Your task: Write the listing out again verbatim, leaving nothing out.

(Information provided Opens)

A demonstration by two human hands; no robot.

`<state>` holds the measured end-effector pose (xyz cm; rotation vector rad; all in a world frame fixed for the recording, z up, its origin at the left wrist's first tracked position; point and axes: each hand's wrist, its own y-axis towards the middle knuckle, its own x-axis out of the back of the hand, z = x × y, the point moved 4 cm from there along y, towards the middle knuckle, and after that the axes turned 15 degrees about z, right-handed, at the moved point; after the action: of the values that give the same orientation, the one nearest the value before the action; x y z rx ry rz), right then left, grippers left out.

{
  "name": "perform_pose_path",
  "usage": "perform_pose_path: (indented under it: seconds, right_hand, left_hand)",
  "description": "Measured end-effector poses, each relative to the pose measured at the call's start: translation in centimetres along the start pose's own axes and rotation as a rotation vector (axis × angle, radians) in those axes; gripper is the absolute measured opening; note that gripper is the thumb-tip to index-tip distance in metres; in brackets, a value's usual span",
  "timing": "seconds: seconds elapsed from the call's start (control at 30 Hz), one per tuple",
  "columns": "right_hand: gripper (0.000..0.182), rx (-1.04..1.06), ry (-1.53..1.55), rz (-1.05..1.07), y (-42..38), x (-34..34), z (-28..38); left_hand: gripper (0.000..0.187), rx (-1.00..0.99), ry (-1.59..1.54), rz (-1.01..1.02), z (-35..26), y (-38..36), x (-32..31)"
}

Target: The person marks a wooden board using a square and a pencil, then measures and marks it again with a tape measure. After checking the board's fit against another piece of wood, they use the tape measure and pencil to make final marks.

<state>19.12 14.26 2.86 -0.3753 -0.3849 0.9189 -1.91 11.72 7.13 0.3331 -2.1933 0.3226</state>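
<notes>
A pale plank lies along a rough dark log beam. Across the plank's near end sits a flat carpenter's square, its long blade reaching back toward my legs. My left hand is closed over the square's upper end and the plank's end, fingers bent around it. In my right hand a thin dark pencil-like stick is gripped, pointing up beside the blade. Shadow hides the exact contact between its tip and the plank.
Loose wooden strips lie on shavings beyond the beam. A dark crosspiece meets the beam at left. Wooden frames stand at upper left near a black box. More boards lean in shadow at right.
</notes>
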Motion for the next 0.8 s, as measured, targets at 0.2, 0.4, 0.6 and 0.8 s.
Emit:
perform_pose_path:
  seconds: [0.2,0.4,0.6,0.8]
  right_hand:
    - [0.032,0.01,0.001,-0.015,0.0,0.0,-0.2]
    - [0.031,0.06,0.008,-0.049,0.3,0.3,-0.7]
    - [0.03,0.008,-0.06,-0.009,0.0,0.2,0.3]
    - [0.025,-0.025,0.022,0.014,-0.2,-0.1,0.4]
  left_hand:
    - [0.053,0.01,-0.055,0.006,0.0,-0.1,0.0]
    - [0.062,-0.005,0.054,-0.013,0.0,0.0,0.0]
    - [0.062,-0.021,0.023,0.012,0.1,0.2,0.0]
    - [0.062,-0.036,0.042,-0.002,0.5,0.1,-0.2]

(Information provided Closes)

Task output:
A demonstration by two human hands; no robot.

`<state>` holds the measured end-effector pose (xyz cm; rotation vector rad; all in a world frame fixed for the recording, z up, its origin at the left wrist's first tracked position; point and axes: each hand's wrist, its own y-axis towards the middle knuckle, its own x-axis out of the back of the hand, z = x × y, the point moved 4 cm from there along y, towards the middle knuckle, and after that the axes turned 15 degrees about z, right-handed, at the moved point; after the action: of the values that give the same orientation, the one nearest the value before the action; x y z rx ry rz), right then left, grippers left out.

{
  "name": "perform_pose_path",
  "usage": "perform_pose_path: (indented under it: seconds, right_hand, left_hand)",
  "description": "Measured end-effector poses, each relative to the pose measured at the call's start: translation in centimetres along the start pose's own axes and rotation as a rotation vector (axis × angle, radians) in those axes; gripper is the absolute measured opening; note that gripper is the thumb-tip to index-tip distance in metres; in brackets, a value's usual span",
  "timing": "seconds: seconds elapsed from the call's start (control at 30 Hz), one per tuple",
  "columns": "right_hand: gripper (0.000..0.182), rx (-1.04..1.06), ry (-1.53..1.55), rz (-1.05..1.07), y (-42..38), x (-34..34), z (-28..38); left_hand: gripper (0.000..0.187), rx (-1.00..0.99), ry (-1.59..1.54), rz (-1.01..1.02), z (-35..26), y (-38..36), x (-32..31)"
}

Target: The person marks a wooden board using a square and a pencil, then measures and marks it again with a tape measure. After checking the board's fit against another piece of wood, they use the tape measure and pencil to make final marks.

<state>19.12 14.26 2.86 -0.3753 -0.3849 0.9189 -1.91 11.72 7.13 0.3331 -2.1933 0.3226</state>
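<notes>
A pale plank lies along a rough dark log beam. Across the plank's near end sits a flat carpenter's square, its long blade reaching back toward my legs. My left hand is closed over the square's upper end and the plank's end, fingers bent around it. In my right hand a thin dark pencil-like stick is gripped, pointing up beside the blade. Shadow hides the exact contact between its tip and the plank.
Loose wooden strips lie on shavings beyond the beam. A dark crosspiece meets the beam at left. Wooden frames stand at upper left near a black box. More boards lean in shadow at right.
</notes>
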Motion for the next 0.8 s, as measured, targets at 0.2, 0.4, 0.6 and 0.8 s.
Emit:
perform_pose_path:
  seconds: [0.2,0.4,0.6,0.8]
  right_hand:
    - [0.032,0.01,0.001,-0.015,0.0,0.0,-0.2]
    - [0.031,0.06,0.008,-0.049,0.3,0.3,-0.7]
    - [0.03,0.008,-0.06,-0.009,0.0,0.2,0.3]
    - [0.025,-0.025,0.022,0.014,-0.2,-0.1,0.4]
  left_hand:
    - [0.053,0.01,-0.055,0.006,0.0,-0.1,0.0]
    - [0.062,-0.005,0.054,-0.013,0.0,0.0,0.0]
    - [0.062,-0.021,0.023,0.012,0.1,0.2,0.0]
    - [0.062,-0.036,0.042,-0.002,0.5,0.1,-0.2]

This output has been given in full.